Ковальчук медленно, - видно, и сейчас, через много лет, воспоминания причиняли ему боль, - проговорил:

- Сволокли меня в сарай и избили.

- Избили! - встрепенулся Колька.

- Всыпали… розог двести, не мене. Може, и бильше, я уж и не упомню - паморки потерял.

У парнишки мучительно сжалось сердце щемящей жалостью к Ковальчуку.

- А вы, а вы… а дальше что?..

Ковальчук улыбнулся.

- Дальше? Анбары барину все попалыв да страху на него нагнав.

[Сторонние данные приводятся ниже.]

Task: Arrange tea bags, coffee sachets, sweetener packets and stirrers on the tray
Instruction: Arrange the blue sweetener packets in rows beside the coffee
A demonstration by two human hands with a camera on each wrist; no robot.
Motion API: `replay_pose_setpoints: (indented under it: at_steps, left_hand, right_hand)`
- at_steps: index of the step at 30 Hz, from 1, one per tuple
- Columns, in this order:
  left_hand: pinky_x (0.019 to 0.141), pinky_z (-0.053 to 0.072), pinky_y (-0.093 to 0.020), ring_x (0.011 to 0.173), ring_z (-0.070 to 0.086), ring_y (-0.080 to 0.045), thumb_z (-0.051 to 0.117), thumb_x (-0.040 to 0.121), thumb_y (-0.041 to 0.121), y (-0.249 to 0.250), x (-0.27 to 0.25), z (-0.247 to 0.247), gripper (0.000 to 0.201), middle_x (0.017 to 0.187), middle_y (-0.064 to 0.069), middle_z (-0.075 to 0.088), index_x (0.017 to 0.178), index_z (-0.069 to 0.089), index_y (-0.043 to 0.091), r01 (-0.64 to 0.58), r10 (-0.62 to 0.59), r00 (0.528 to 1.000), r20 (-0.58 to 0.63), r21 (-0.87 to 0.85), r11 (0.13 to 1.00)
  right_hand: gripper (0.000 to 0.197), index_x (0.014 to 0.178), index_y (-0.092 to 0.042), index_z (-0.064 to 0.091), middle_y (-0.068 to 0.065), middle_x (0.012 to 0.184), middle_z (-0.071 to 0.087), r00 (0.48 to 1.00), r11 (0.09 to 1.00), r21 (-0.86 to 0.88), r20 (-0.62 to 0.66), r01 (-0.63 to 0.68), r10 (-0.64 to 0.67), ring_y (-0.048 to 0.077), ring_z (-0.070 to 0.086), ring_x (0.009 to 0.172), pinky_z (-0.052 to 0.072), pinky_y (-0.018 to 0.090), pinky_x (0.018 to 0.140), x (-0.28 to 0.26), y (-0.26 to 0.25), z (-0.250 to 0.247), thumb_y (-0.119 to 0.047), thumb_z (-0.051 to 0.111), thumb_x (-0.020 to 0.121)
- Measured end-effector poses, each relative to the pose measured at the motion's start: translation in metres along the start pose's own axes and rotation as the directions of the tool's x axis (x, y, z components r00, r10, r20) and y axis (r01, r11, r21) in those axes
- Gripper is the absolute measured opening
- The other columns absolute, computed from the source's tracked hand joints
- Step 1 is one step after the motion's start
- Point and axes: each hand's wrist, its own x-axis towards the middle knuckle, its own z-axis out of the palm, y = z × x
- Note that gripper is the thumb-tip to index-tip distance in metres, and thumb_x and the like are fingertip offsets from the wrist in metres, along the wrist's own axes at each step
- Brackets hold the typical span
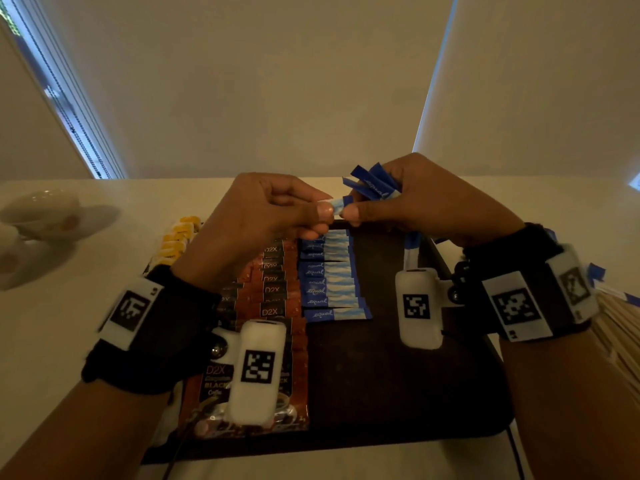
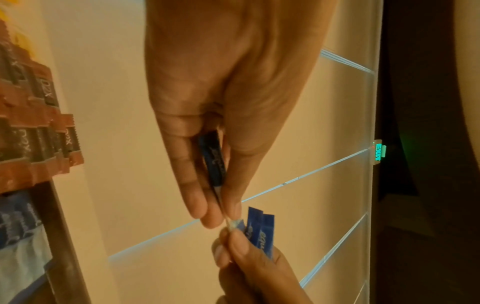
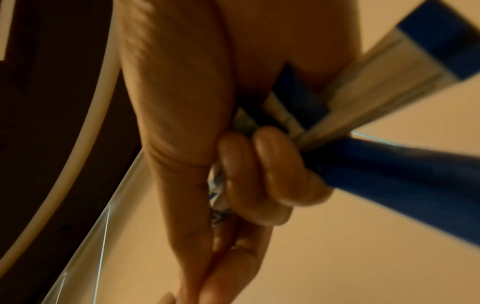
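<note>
Above the far edge of the dark tray [image 1: 398, 375], my left hand [image 1: 326, 205] pinches one blue-and-white sweetener packet [image 1: 337, 203] between thumb and fingers. The packet [image 2: 213, 158] runs along the left hand [image 2: 221, 214] in the left wrist view. My right hand [image 1: 350, 206] grips a fanned bundle of sweetener packets [image 1: 374, 183] and its thumb also nips the single packet's other end. On the tray lie a row of sweetener packets [image 1: 329, 282], a row of brown coffee sachets [image 1: 273, 292] and yellow tea bags [image 1: 176, 237]. In the right wrist view, fingers [image 3: 259, 164] curl round the bundle [image 3: 376, 92].
Pale wooden stirrers [image 1: 620, 327] lie on the white table beside the tray's right edge, with a few blue packets [image 1: 595, 271] behind my right wrist. Cups on saucers [image 1: 41, 213] stand at the far left. The tray's right half shows bare dark surface.
</note>
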Motion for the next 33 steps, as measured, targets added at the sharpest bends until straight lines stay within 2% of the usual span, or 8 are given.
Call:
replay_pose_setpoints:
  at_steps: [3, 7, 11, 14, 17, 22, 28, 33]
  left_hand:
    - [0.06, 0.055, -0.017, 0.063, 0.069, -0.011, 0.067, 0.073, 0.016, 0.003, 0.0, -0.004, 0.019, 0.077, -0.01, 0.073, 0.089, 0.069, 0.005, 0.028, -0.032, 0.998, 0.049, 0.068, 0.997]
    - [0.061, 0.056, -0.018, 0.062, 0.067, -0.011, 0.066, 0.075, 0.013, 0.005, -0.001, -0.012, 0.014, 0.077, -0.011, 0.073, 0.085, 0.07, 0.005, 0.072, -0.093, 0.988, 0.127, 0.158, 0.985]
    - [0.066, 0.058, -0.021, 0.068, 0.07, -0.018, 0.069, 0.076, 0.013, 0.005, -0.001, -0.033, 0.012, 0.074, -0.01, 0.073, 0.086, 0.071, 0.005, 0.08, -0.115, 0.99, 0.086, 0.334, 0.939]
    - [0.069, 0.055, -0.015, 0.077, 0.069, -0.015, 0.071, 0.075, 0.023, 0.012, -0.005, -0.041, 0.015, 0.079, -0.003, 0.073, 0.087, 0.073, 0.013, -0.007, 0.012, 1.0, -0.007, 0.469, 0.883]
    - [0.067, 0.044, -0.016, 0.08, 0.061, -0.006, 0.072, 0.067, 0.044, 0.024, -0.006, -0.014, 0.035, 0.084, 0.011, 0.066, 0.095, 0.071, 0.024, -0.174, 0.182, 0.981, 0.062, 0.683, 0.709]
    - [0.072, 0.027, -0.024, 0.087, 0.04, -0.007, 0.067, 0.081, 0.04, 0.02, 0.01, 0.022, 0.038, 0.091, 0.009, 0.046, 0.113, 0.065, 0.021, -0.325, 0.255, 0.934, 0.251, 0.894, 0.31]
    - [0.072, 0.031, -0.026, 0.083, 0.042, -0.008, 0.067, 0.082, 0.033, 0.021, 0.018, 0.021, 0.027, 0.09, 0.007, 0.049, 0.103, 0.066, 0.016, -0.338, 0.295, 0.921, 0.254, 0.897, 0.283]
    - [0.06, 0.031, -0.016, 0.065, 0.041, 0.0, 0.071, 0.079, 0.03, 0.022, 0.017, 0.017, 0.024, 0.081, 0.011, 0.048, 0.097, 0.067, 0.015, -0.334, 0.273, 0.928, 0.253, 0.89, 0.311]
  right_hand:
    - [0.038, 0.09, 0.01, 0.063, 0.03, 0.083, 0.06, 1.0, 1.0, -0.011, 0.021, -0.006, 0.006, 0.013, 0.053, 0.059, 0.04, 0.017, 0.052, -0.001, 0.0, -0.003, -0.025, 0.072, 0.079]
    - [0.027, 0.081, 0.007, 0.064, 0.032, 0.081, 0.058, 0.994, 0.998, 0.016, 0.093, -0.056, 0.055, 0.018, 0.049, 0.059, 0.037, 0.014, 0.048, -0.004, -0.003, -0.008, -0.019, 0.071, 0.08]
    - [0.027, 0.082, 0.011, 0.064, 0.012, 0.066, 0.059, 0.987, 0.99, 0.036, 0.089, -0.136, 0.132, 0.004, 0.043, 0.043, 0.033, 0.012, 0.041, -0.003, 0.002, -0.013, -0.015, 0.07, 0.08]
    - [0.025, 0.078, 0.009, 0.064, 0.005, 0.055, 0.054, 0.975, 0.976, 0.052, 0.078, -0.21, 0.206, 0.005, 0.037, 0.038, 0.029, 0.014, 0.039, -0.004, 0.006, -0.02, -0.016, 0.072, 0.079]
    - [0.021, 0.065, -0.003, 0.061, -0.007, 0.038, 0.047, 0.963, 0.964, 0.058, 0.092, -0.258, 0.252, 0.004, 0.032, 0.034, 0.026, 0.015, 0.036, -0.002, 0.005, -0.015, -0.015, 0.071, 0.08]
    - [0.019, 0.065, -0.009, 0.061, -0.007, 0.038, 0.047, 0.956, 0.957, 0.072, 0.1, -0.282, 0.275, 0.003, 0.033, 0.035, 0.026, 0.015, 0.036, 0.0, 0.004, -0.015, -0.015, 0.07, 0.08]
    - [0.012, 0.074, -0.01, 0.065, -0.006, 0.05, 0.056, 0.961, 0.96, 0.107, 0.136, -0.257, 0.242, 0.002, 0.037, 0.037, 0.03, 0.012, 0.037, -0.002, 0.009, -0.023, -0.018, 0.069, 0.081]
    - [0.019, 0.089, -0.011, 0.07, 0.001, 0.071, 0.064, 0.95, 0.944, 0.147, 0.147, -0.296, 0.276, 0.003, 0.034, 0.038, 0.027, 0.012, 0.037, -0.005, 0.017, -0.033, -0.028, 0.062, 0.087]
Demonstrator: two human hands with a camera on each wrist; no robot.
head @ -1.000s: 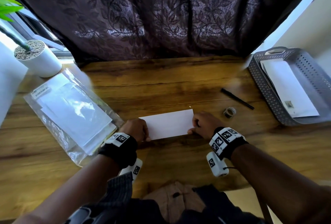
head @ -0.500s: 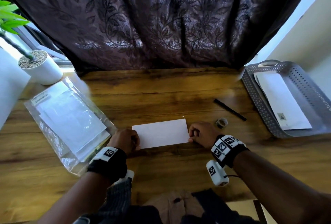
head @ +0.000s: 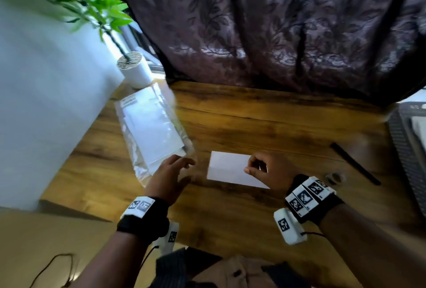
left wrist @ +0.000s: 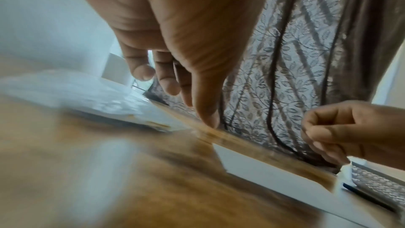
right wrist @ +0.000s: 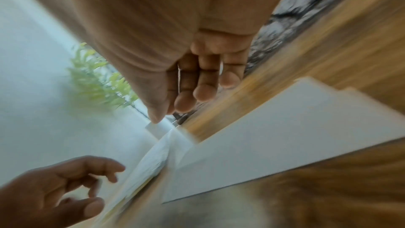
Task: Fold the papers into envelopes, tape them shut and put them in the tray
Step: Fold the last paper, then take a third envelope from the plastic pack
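Observation:
A folded white paper (head: pixel 228 168) lies flat on the wooden table (head: pixel 265 121) in front of me. My right hand (head: pixel 255 168) hovers over its right end with fingers curled; the right wrist view shows nothing in it and the paper (right wrist: pixel 285 136) lying below. My left hand (head: pixel 184 170) is off the paper, to its left, with fingers spread and relaxed beside a clear plastic bag of white sheets (head: pixel 149 131). At the right edge stands the grey perforated tray (head: pixel 405 149), mostly cut off. A small tape roll (head: pixel 334 177) sits right of my right wrist.
A black pen (head: pixel 355 164) lies between the tape roll and the tray. A white plant pot (head: pixel 136 71) stands at the back left by a white wall (head: pixel 46 103). A dark leaf-patterned curtain (head: pixel 276 22) hangs behind the table.
My left hand has let go of the paper's left end and moved left toward the plastic bag, its fingers opening. The head view has swung left. The right hand stays at the paper's right end.

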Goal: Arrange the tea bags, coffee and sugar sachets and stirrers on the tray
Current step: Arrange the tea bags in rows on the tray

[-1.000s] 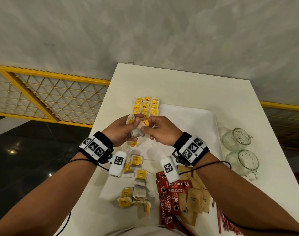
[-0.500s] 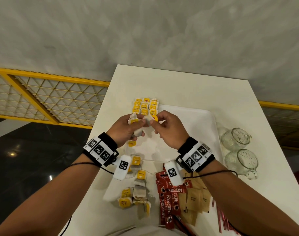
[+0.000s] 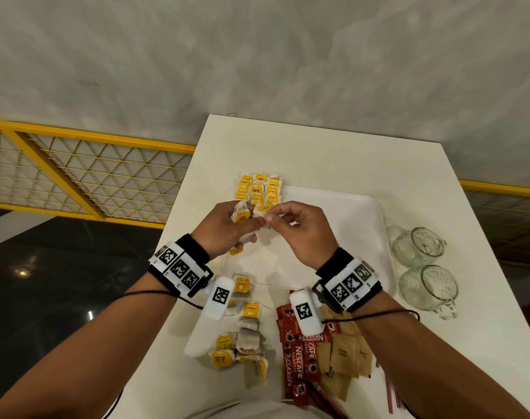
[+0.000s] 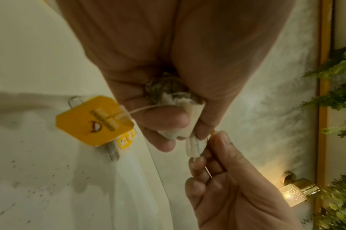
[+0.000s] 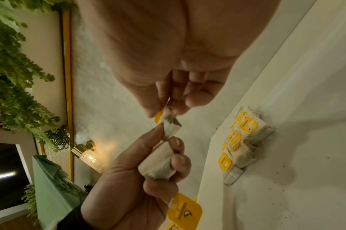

- Ну, а дальше? - торопил Колька. Он даже приподнялся на локтях, чтобы лучше слышать.

- Да ты ляг, Николка. Дальше ничего особенного и не було. Казаки прискакали, всыпали мне ещё раз и на службу военную упекли…

- Да, такая наша жисть собачья! И сейчас приходится класть свои головушки за етого помещика, - вздохнул кто-то на соседних нарах: видно, не один Николка слушал Степана. - Может, после войны какое облегчение выйдет?..

- Может, и выйдет, - в свою очередь вздохнул Ковальчук. - Одначе, - поправил он говорившего, - воюем мы не за помещика да барина, а за ридну батькивщину.

- Русь-матушка как была под помещиком, так и осталась. А мужик завсегда битым будет, - ответили с нар.

- Нет! - вдруг воскликнул Колька, вспомнив удивительные речи офицеров в землянке Забудского. - Уже после двенадцатого года Русь и мужик не те! И декабрьский бунт тому доказательство…

Сказал и страшно смутился. Но в землянке было темно и этого никто не заметил.

- Ишь ты! - уважительно произнесли на нарах, - малец-то у Ковальчука грамотный…

- Так после двенадцатого, говоришь? - засмеялся кто-то у входа.

Матросы и солдаты повскакивали с нар: это был голос командира редута.

Зажгли фонарь. В дверях стоял лейтенант Михаил Павлович Шварц.

- Не слухайте его, ваше благородие, - вступились за парнишку матросы, - неразумные речи говорит малец. Мужик, он был завсегда мужиком, мужиком и останется. От бога всё идёт.